The Central Bank of Nigeria (CBN) has unveiled guidelines for banks to implement the newly introduced free foreign exchange (FX) deposit window, effective from Wednesday. The guidelines enable commercial, merchant, and non-interest banks to trade with foreign exchange deposited by participants under the scheme, providing greater liquidity to the market.
The initiative, which was recently announced by the Federal Government, aims to integrate foreign currency held outside the formal banking system into the economy. The nine-month scheme, starting from October 31, 2024, allows individuals to deposit dollar bills without scrutiny, with no penalties or taxes attached.
The CBN’s guidelines, signed by John Onojah and Dr. Adetona Adedeji, emphasize banks’ responsibility to ensure compliance with anti-money laundering and financial crime regulations. Banks are also required to collect necessary identification details from depositors and conduct due diligence to prevent illicit activity.
Under the scheme, participants can deposit Internationally Tradable Foreign Currencies (ITFC), with banks permitted to trade any funds not immediately invested by the participant. Banks are also tasked with ensuring that the deposited funds will be made available when requested by the depositor.

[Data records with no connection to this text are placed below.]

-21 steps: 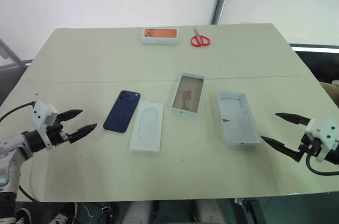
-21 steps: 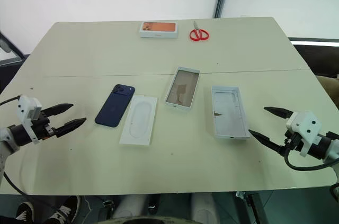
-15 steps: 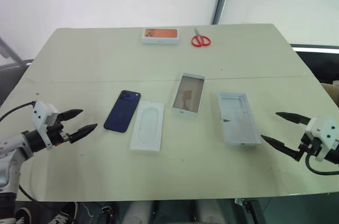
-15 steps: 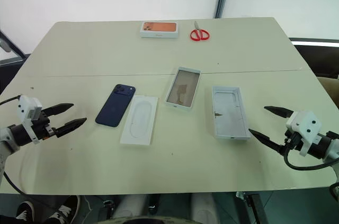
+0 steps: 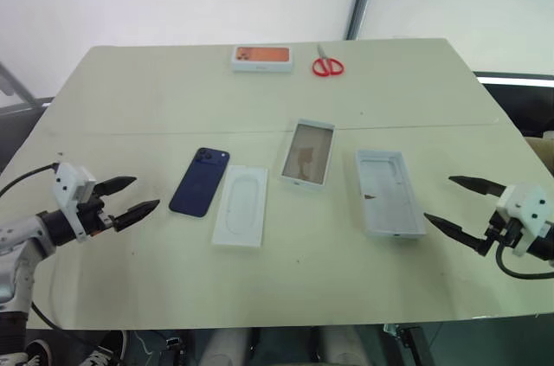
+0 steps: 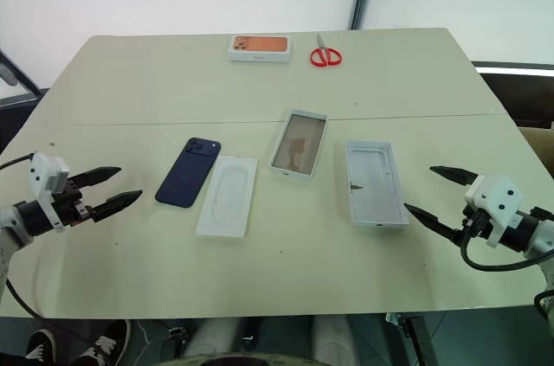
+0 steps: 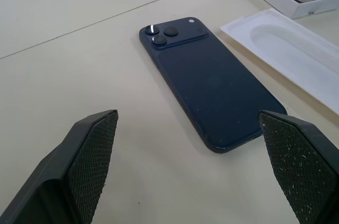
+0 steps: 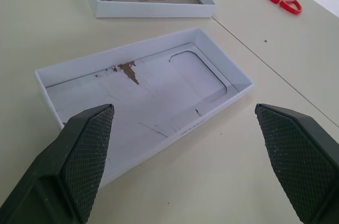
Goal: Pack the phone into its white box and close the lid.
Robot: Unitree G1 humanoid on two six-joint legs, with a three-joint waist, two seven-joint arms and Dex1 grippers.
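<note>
The dark blue phone [image 5: 200, 182] lies back up on the table, camera bump at its far end. My left gripper [image 5: 145, 193] is open just left of it, and in the left wrist view the phone [image 7: 206, 83] lies ahead between the spread fingers. The white box [image 5: 307, 152], with a brownish floor, sits at the table's middle. To its right lies the lid [image 5: 389, 192], white inside facing up. My right gripper [image 5: 438, 199] is open just right of the lid [image 8: 143, 91] and holds nothing.
A flat white insert [image 5: 241, 205] with an oval recess lies between the phone and the white box. At the table's far edge are a white box with an orange picture [image 5: 261, 57] and red scissors [image 5: 326, 64].
</note>
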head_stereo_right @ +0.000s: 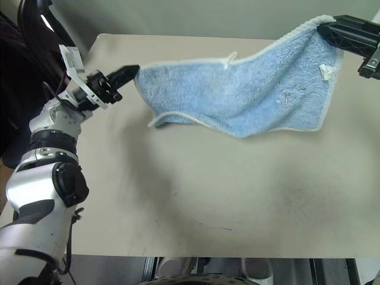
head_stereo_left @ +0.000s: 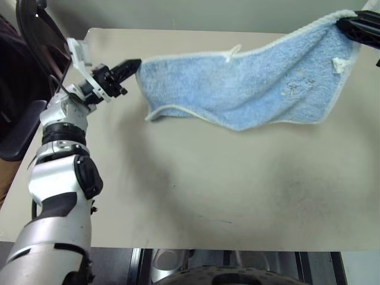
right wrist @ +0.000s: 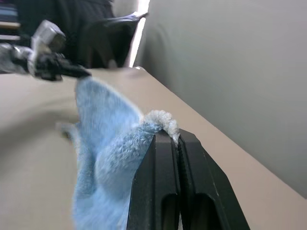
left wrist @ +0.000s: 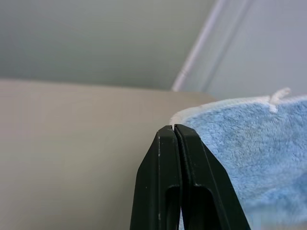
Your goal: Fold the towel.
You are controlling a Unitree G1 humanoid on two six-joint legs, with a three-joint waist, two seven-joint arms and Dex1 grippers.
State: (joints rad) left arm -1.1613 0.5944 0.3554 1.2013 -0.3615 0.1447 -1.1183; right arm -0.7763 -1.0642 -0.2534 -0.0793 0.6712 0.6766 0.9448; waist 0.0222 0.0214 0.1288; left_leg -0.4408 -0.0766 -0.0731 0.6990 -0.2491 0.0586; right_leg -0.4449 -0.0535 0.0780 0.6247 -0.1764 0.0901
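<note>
Left eye view: the towel (head_stereo_left: 249,89) hangs in the air above the beige bench (head_stereo_left: 196,190), stretched between the two arms and touching nothing below it. The left claw (head_stereo_left: 135,64) is clamped on the towel's left corner, and the right claw (head_stereo_left: 344,25) is clamped on the opposite corner, which sits higher and farther back. The towel's long axis runs across the scene from claw to claw, rising toward the right; its free lower edge sags beneath that line. A small white loop (head_stereo_left: 233,52) stands up from the corded top edge, nearer the left claw.

Right eye view: the same spread shows, with a white label (head_stereo_right: 325,71) on the cloth close to the right claw, and bare bench lying under and in front of the hanging cloth.

Left wrist view: the black fingers (left wrist: 165,182) are pressed together on the white edging at the corner, with the blue pile running away from them toward the loop.

Right wrist view: the fingers (right wrist: 165,187) are shut on a bunched corner, and the cloth trails off toward the far left claw.

Since each arm holds one end of the top edge, the next move likely depends on lowering the hanging edge onto the bench and bringing the held edge over it.
</note>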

Economists and market analysts have expressed support for the initiative, noting that it could improve FX liquidity and stabilize the exchange rate. However, some have raised concerns about public trust and the potential for money laundering risks. They suggest that the government needs to address these issues to ensure the scheme’s success.
The CBN’s move follows a significant decline in the naira’s value, with the currency losing 8% in October at the official window and 2.7% on the parallel market. Market analysts are hopeful that the FX deposit scheme will contribute to a more stable foreign exchange environment.